Exercise description: The whole listing needs to be written out exactly, except for any images.

*** Data excerpt ***

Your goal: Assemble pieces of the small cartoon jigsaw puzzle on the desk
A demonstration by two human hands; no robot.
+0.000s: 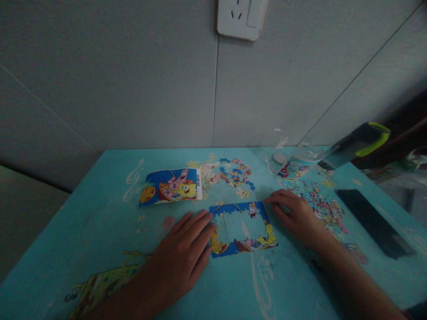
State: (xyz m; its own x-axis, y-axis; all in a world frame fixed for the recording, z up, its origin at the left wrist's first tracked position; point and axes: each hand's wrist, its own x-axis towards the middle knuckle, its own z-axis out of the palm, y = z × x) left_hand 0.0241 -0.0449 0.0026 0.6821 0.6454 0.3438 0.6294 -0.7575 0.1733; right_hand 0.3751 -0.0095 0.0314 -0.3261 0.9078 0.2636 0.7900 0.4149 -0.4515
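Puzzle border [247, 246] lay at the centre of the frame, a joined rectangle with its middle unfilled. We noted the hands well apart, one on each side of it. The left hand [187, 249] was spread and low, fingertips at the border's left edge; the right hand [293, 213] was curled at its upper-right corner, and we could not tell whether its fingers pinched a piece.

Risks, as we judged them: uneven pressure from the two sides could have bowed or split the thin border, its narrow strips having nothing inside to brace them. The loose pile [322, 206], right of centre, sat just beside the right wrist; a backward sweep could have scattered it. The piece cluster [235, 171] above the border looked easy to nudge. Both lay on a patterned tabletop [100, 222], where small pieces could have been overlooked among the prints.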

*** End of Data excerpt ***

Solution to this problem:
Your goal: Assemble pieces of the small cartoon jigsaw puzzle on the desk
A demonstration by two human hands; no robot.
+0.000s: 
State: (xyz m; its own x-axis, y-axis; all in a world frame fixed for the recording, z up, its origin at the left wrist's first tracked position; point and axes: each hand's wrist, its own x-axis towards the middle knuckle, its own z-axis out of the palm, y = z × x) left_hand 0.0241 -0.0449 0.0026 0.6821 0.6454 0.3438 0.6294 -0.7575 0.1733; right_hand 0.3751 -0.0095 0.0314 -0.3261 0.9078 0.2636 0.7900 0.4149 -0.4515
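Puzzle border [247, 246] lay at the centre of the frame, a joined rectangle with its middle unfilled. We noted the hands well apart, one on each side of it. The left hand [187, 249] was spread and low, fingertips at the border's left edge; the right hand [293, 213] was curled at its upper-right corner, and we could not tell whether its fingers pinched a piece.

Risks, as we judged them: uneven pressure from the two sides could have bowed or split the thin border, its narrow strips having nothing inside to brace them. The loose pile [322, 206], right of centre, sat just beside the right wrist; a backward sweep could have scattered it. The piece cluster [235, 171] above the border looked easy to nudge. Both lay on a patterned tabletop [100, 222], where small pieces could have been overlooked among the prints.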

The response to this exercise is now finished.